[A Journey through the Kingdom of Oude, Volumes I & II by William Sleeman]@TWC D-Link bookA Journey through the Kingdom of Oude, Volumes I & II CHAPTER II 104/119
The better to insure this, two companies of one of the King's regiments have been lately sent out with two guns, to see that the son is not molested in the possession.
The father was restored to his estate in 1850, and the son fled again to the Goruckpoor district.
He became reconciled to his father some months after, through the mediation of the magistrate, Mr.Chester, and returned to Toolseepoor.
The father and son, however, distrusted each other too much to live long together on amicable terms, and the son has gone off again to Goruckpoor.

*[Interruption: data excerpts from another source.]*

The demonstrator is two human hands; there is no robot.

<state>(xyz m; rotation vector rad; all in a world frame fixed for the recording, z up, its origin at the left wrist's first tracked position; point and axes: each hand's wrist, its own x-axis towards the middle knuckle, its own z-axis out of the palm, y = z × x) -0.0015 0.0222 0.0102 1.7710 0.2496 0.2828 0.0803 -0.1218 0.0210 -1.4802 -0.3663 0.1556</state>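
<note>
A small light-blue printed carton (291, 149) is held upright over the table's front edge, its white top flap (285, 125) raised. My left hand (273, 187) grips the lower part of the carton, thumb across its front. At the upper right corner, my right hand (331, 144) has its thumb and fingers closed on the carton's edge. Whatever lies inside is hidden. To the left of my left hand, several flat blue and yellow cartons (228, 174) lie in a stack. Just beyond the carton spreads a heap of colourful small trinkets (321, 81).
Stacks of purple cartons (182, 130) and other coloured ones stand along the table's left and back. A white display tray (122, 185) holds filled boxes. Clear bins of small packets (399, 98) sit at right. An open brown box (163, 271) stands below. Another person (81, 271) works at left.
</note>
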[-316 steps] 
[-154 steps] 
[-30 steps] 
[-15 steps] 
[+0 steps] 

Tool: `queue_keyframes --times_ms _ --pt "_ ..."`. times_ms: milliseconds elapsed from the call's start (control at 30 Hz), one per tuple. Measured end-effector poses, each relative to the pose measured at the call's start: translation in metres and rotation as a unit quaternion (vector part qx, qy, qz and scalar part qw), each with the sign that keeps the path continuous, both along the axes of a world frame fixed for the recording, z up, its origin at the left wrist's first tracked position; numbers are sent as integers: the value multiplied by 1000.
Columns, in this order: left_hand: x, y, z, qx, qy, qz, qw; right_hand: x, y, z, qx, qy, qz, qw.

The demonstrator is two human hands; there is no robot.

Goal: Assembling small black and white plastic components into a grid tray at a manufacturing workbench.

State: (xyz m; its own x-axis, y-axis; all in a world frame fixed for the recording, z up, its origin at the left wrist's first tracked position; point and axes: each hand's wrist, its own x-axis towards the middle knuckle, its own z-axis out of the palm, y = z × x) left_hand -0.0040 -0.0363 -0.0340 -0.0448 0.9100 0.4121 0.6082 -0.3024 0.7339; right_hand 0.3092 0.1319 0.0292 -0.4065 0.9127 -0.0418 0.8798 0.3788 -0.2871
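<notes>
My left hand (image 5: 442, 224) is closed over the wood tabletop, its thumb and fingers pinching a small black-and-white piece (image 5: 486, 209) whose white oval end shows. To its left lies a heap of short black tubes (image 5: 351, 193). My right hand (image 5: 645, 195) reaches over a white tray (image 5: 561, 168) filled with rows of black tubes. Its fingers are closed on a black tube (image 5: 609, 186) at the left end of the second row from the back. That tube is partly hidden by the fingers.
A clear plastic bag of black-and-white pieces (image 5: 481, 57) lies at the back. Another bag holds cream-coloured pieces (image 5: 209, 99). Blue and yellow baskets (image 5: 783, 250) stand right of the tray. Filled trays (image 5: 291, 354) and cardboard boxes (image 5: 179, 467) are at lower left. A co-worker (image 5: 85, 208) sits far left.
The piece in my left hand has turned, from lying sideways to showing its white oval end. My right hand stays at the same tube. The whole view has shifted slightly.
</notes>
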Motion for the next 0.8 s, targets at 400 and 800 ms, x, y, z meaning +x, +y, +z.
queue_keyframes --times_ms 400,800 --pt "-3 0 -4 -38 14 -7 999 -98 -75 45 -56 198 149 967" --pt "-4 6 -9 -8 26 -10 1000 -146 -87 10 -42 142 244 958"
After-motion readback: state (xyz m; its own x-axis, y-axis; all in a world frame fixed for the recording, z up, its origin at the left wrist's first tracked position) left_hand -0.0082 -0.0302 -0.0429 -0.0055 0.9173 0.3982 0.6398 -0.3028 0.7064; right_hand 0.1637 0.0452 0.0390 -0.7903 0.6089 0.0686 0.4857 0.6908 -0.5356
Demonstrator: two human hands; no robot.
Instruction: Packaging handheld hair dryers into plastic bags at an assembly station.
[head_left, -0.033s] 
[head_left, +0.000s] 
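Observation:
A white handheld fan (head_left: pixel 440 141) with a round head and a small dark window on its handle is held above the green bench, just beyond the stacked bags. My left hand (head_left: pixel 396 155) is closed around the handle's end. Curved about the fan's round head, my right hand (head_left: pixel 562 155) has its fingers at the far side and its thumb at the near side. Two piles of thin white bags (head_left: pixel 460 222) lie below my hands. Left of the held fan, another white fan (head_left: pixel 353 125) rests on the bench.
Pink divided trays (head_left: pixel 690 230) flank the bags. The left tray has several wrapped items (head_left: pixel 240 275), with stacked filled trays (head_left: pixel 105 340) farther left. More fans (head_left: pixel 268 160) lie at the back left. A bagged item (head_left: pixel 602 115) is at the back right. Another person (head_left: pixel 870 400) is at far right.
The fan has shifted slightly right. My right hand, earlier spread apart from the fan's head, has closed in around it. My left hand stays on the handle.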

The Toolseepoor estate extends along from east to west for about one hundred miles, in a belt of from nine to twelve miles wide, upon the southern border of that part of the Oude Tarae forest which we took from Nepaul in 1815, and made over to the Oude Government by the treaty of the 11th May 1816, in lieu of the one crore of rupees which our Government borrowed from Oude for the conduct of that war.
The rent-roll of Toolseepoor is now from two to three lacs of rupees a- year; but it pays to the Oude Government a revenue of only one lac and five thousand, over and above gratuities to influential officers. The estate comprises that of Bankee, which was held by a Rajah Kunsa. Dan Bahader, the father of the present Rajah of Toolseepoor, attacked him one night in 1832, put him and some two hundred and fifty of his followers and family to death, and absorbed the estate.